The Intercontinental Exchange (ICE) dollar index, which tracks dollar movements against six major international currencies, fell less than 0.1% to 95.708 on Tuesday. But in trading so far this year, the index has risen nearly 4%, pushing gold prices down about 9% over the same period. Usually, rising dollar exchange rates push down the prices of dollar-denominated commodity futures, such as gold and crude oil, because investors in other currencies will have higher costs to buy them; and vice versa.

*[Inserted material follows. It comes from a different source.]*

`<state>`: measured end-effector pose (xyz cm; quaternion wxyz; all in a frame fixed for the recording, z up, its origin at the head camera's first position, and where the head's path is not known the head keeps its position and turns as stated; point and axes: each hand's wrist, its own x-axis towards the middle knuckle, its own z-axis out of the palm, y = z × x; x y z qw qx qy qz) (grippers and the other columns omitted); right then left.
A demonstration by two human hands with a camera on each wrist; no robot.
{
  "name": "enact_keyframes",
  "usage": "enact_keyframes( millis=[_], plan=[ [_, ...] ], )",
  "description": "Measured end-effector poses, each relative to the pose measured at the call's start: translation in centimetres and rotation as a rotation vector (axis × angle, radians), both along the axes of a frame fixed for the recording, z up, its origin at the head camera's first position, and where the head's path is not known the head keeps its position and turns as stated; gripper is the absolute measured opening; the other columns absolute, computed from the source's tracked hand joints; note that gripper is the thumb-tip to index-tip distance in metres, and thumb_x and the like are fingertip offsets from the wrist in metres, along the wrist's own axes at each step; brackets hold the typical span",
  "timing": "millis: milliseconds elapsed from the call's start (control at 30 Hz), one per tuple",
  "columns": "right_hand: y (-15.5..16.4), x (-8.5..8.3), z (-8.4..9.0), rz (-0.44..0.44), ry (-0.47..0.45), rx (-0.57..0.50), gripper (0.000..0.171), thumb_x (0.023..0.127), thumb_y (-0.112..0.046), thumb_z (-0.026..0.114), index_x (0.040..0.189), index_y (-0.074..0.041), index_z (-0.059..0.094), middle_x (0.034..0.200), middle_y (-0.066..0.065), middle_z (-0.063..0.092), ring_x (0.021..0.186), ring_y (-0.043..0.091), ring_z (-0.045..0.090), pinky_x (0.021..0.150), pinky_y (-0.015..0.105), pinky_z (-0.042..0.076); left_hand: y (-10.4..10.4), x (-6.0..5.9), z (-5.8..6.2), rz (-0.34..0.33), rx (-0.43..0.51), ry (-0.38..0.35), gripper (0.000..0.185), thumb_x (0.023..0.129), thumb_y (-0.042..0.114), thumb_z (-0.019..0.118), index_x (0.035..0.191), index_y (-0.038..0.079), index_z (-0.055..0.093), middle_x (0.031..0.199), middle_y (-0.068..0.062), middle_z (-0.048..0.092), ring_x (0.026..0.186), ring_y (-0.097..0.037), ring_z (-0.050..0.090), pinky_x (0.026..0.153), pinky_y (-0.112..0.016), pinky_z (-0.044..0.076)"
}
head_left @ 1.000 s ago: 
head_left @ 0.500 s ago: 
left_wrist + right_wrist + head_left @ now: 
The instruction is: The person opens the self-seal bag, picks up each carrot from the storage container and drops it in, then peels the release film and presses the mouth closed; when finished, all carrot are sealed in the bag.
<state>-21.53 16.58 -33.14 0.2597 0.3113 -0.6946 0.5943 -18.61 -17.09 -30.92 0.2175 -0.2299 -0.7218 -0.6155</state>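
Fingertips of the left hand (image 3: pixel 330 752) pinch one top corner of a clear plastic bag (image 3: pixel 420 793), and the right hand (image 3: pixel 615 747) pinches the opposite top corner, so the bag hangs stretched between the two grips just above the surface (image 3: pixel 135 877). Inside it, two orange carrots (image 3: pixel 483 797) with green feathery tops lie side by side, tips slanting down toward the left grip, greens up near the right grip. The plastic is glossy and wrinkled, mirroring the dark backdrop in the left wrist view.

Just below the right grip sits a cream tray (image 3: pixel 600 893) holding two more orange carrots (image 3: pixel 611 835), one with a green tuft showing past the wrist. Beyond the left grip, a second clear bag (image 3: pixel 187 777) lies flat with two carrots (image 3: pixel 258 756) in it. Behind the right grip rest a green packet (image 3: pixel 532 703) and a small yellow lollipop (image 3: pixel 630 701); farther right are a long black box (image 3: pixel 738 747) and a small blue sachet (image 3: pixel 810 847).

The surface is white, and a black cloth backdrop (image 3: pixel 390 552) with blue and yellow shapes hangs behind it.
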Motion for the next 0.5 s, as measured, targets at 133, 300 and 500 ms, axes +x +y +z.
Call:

Meanwhile, the Federal Reserve has raised its benchmark interest rate three times in 2018 and is expected to raise interest rates again in December, a policy stance that could push up Treasury yields and lead to pressure on gold prices. The Fed's interest rate hike could weaken gold's appeal to investors because it is a non-paying asset. At the same time, the Fed's interest rate also tends to push the US dollar up.

Benchmark 10-year Treasury yields briefly hit a seven-year high of more than 3.25% in Tuesday's trading after the U.S. Treasury market closed Monday on Columbus'anniversary of the discovery of the Americas. But then the yield on treasury bonds fell to the US, and the US stock market was mixed. The rise in Treasury yields tends to put pressure on gold as a non-interest-paying asset, but the stock market is also vulnerable to a rise in Treasury yields, which could revive investor interest in gold if there are signs that the stock market will fall rapidly.

In industry news, Granite Shares, an exchange-traded fund, said Monday it had cut the cost of its gold-backed fund. Some practitioners believe the move is expected to intensify the price competition between the fund and competing products from the World Gold Association (WGC) and Perth Mint.